По этой-то пустынной равнине поздно вечером ехали два всадника, завернувшись в легкие, короткие плащи. Они направлялись от одной из ближайших станций железной дороги туда, где вдали виднелись Альгамбра и Гранада.
Солнце готово было закатиться, и его огромный, пламенный шар окрасил все вокруг в изумительные цвета. Пустыня тонула в море лучей.
Кругом царила торжественная тишина. Становилось свежо. Наступило то время года, когда после заката сразу делается холодно. Вдали вырисовывались мрачные силуэты красного замка и его огромные стены.
— Все готово, принципе, — сказал один из всадников, — теперь достаточно будет малейшего знака, и мятеж вспыхнет.
— Вы позаботились, чтобы часть провинции приняла в нем участие, капитан Идесте?
— Все сделано по вашему приказанию, принципе; вся провинция восстанет, и недовольные соберутся отовсюду.
— Вы говорили о каком-то сеньоре, с которым встретились в Картахене, что это за личность?
— Это офицер, носящий ваше имя, принципе.
— Его зовут Кортецилла? Я и не знал, что у меня есть родственник с этим именем!
— Он происходит от боковой линии. Услышав, что я из Мадрида, он спросил меня, не знаю ли я какого-нибудь графа Кортециллу. Я ответил отрицательно, и тогда офицер сделался разговорчивее. Он рассказал, что настоящее имя этого графа Вэя, он был усыновлен одной из сестер своего отца, называвшейся Кортецилла. Я стал слушать внимательнее, чтобы потом передать все вам, принципе!
В эту минуту разговор был прерван резким криком сыча.
— Чивато1 близко, — тихо сказал граф Кортецилла. — Остановимся и привяжем лошадей там, в кустах.
Капитан прислушался.
Крик сыча повторился. Неопытное ухо могло легко принять его за крик настоящей птицы. Чивато8 давали знать другим компаньерос о приближении всадников.
Привязав лошадей в кустах у стены, они пошли к тому месту, откуда слышался крик; навстречу им вышел человек, закутанный в большой плед, и окликнул их.
— Во имя Гардунии! — отвечал, понижая голос, граф Кортецилла.
— Спасение заговорщикам, — сказал чивато, низко поклонившись ему.

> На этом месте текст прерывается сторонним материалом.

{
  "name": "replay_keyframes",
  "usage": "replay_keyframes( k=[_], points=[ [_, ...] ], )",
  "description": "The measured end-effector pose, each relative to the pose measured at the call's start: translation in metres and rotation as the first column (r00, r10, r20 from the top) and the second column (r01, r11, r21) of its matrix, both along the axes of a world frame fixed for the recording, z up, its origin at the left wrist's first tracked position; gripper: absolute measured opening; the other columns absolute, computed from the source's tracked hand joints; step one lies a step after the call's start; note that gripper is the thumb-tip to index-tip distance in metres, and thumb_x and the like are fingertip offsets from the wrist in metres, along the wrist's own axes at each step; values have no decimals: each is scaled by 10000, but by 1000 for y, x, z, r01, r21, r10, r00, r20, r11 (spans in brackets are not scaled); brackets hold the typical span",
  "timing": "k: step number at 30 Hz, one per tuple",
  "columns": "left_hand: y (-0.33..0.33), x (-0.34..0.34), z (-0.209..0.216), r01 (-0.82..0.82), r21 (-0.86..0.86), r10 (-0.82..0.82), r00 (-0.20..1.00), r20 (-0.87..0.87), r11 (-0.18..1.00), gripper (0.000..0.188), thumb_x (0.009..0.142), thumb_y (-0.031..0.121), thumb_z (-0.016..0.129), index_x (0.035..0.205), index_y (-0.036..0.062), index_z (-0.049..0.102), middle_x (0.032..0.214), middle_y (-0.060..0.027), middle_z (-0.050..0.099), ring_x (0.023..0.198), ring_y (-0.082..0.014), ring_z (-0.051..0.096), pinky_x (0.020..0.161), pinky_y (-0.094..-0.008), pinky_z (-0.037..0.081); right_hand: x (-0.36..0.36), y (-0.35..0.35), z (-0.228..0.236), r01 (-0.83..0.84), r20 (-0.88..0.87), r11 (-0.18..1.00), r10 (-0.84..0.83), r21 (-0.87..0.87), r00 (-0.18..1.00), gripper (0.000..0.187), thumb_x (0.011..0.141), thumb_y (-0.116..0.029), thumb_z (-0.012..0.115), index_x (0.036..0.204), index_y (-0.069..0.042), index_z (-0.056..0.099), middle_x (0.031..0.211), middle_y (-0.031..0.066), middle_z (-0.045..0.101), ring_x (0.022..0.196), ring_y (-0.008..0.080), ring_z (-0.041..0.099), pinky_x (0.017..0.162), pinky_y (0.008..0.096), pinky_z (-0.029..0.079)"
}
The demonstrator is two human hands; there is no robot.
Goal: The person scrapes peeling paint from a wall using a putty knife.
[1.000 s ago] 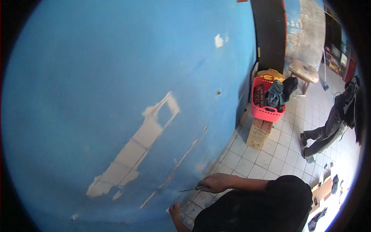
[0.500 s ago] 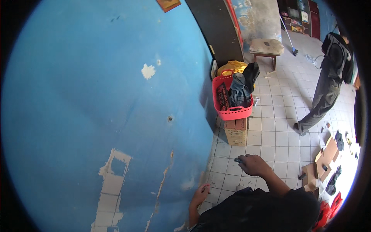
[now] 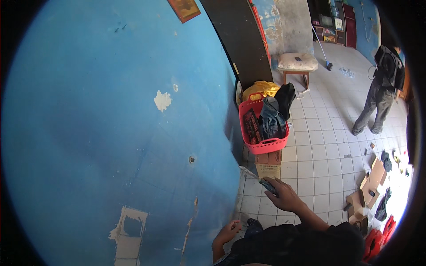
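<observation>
A putty knife or scraper [image 3: 266,183] with a dark green handle is gripped in my right hand [image 3: 287,197]. Its long pale blade points up and left, and the tip lies close to the blue wall [image 3: 177,128] in the picture; whether it touches cannot be told. Lower down beside the wall, my left hand [image 3: 227,233] has its fingers curled inward. Whatever they close on, if anything, is too small to make out. Bare pale patches [image 3: 128,244] and a cracked strip [image 3: 190,221] mark the wall's paint.
A pink laundry basket [image 3: 266,146] of clothes stands on a cardboard box [image 3: 269,170] by the wall. Beyond are a cushioned stool [image 3: 298,62] and a broom [image 3: 328,65]. Another person [image 3: 384,88] stands at right, beyond opened cardboard [image 3: 372,181] and red bags [image 3: 375,244].
My view has tilted upward. The scraper has swung so its blade shows clearly, extending toward the wall. The other person has stepped farther away. My left hand stays low by the wall.
</observation>
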State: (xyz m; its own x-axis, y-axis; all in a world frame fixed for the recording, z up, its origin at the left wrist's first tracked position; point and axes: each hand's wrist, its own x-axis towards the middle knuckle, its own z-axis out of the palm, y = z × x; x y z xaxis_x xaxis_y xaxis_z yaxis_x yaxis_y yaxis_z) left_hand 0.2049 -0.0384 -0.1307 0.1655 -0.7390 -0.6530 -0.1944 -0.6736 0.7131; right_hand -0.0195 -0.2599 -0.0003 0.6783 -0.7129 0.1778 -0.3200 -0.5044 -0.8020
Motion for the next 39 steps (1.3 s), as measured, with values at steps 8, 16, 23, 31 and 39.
replay_keyframes(
  k=[8, 16, 23, 31, 39],
  points=[
    [-54, 108, 33, 45, -205, 1, 975, 223, 978, 542, 967, 396, 624, 1379, 55, 534, 1138, -149, 678, 1083, -245, 636, 926, -379, 501, 145, -40, 24, 54, 308, 999, -52, 2, 950, 495, 967, -172, 596, 1424, -35, 463, 1150, 220, 609, 989, 347, 646, 849, 418, 508],
    [-115, 169, 84, -70, -492, 54, 997, -46, 868, 419, 1029, 295, 557, 1337, 11, 549, 1137, -132, 675, 1125, -221, 619, 997, -361, 461, 249, -72, 100, -31, 396, 999, 31, -5, 918, 577, 984, -131, 581, 1516, -63, 370, 1170, 177, 567, 1015, 251, 588, 914, 354, 464],
    [-208, 194, 151, -242, -756, 40, 960, -275, 609, 695, 1049, 538, 376, 1493, 6, 318, 1369, -135, 516, 1206, -243, 546, 1100, -418, 350, 305, -102, 129, -42, 412, 996, 72, -83, 908, 627, 958, -161, 629, 1518, -57, 365, 1075, 161, 547, 868, 240, 589, 774, 353, 488],
    [-308, 227, 207, -440, -794, -89, 851, -518, 419, 864, 1016, 658, 196, 1548, -21, 160, 1418, -185, 476, 1236, -325, 533, 1074, -497, 381, 316, -130, 129, -122, 380, 985, 159, -120, 911, 629, 931, -130, 617, 1499, -16, 372, 1081, 229, 598, 813, 351, 646, 692, 407, 526],
    [-340, 235, 231, -639, -711, -342, 625, -702, 293, 825, 1022, 630, 257, 1544, 0, 150, 1096, -182, 596, 946, -336, 617, 922, -459, 472, 327, -135, 138, -202, 393, 952, 281, -231, 876, 701, 898, -190, 661, 1465, 86, 355, 1059, 293, 635, 747, 349, 685, 675, 432, 543]
  ],
)
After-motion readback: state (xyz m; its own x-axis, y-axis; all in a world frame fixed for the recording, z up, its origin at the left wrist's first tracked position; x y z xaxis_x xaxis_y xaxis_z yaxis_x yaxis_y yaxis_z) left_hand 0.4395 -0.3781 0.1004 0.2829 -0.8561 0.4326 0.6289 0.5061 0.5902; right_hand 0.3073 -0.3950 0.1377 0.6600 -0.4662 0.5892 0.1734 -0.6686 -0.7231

— Компаньерос здесь? — спросил граф.
— Точно так, принципе, они ждут вас и капитана в замке.
— Кто дежурный офицер?
— Капитан Пеносто.
— Он предупрежден?
— Предупрежден, принципе.
— Сколько компаньерос?
— Четверо, принципе. Суперьоры Кордовы, Севильи, Гранады и Мурсии, — отвечал караульный. — Вчера явился еще один чиновник Толедского банка.
Граф Кортецилла и Мигель Идесте через широкий проход в стене вышли на большую площадь и направились к красному замку. У портала к ним подошел еще чивато.
— Принципе, — сказал он, низко поклонившись, — сеньоры ждут вас в Бассейновом дворе.